### REQUIRED WORK
Give again only the lines from the line that holds "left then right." to the end of the data, inclusive, omitting all pictures.

*** SUPPLIED DATA Section Begins ***

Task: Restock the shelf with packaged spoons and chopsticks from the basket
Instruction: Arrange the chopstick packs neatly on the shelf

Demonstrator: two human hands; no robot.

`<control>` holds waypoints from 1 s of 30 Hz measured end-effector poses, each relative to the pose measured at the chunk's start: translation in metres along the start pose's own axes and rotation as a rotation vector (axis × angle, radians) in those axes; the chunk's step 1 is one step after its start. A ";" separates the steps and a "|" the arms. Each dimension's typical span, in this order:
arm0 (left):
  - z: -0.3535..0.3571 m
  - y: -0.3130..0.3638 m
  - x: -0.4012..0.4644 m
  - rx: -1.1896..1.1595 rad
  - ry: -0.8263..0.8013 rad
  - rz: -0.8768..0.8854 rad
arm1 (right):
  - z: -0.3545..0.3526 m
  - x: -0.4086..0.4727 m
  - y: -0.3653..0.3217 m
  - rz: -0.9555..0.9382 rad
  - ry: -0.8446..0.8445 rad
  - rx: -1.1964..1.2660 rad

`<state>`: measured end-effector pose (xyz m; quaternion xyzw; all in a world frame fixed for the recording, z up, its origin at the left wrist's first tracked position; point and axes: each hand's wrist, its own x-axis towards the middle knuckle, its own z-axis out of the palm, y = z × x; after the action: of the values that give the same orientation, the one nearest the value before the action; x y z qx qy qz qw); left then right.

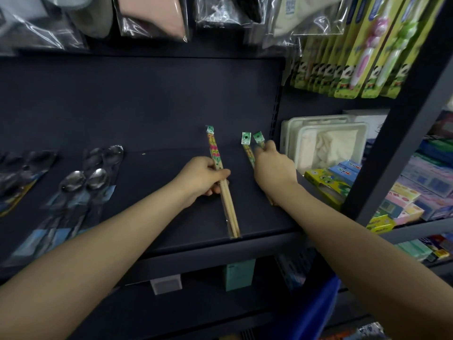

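I see both my bare forearms reaching forward, side by side. My left hand has its fingers curled in a grip, thumb on top. My right hand lies knuckles up, its fingertips pinching.

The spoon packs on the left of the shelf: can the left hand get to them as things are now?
Probably not at once. The shelf between the left hand and the spoon packs is bare, but that hand grips a chopstick pack, so it would have to set this down first.

Matt dark shelf; wooden chopsticks in glossy plastic; shiny metal spoons.
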<state>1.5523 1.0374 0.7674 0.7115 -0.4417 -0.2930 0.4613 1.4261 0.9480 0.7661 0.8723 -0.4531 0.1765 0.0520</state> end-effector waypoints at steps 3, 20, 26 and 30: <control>-0.002 -0.001 0.003 -0.052 0.009 -0.043 | -0.012 -0.023 -0.009 -0.174 0.219 0.407; 0.008 -0.010 0.024 0.650 -0.231 0.272 | -0.002 -0.043 -0.022 -0.158 -0.117 0.009; 0.011 -0.010 0.038 0.761 -0.377 0.229 | -0.001 -0.033 0.034 -0.036 -0.091 0.096; 0.018 -0.005 0.038 0.820 -0.399 0.227 | 0.009 -0.027 0.051 0.003 -0.285 0.197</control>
<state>1.5561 0.9968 0.7551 0.7119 -0.6762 -0.1731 0.0773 1.3727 0.9372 0.7446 0.8885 -0.4379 0.0947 -0.0990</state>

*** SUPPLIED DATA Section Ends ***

### OUTPUT OF THE TASK
`<state>`: measured end-effector pose (xyz m; quaternion xyzw; all in a world frame fixed for the recording, z up, its origin at the left wrist's first tracked position; point and axes: each hand's wrist, its own x-axis towards the middle knuckle, its own z-axis out of the palm, y = z × x; after the action: of the values that give the same orientation, the one nearest the value before the action; x y z qx qy qz qw); left then right.


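I see both my bare forearms reaching forward, side by side. My left hand has its fingers curled in a grip, thumb on top. My right hand lies knuckles up, its fingertips pinching.

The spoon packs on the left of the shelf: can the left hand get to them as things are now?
Probably not at once. The shelf between the left hand and the spoon packs is bare, but that hand grips a chopstick pack, so it would have to set this down first.

Matt dark shelf; wooden chopsticks in glossy plastic; shiny metal spoons.
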<state>1.5523 1.0374 0.7674 0.7115 -0.4417 -0.2930 0.4613 1.4261 0.9480 0.7661 0.8723 -0.4531 0.1765 0.0520</state> end-effector waypoints at steps 3, 20, 26 and 30: <control>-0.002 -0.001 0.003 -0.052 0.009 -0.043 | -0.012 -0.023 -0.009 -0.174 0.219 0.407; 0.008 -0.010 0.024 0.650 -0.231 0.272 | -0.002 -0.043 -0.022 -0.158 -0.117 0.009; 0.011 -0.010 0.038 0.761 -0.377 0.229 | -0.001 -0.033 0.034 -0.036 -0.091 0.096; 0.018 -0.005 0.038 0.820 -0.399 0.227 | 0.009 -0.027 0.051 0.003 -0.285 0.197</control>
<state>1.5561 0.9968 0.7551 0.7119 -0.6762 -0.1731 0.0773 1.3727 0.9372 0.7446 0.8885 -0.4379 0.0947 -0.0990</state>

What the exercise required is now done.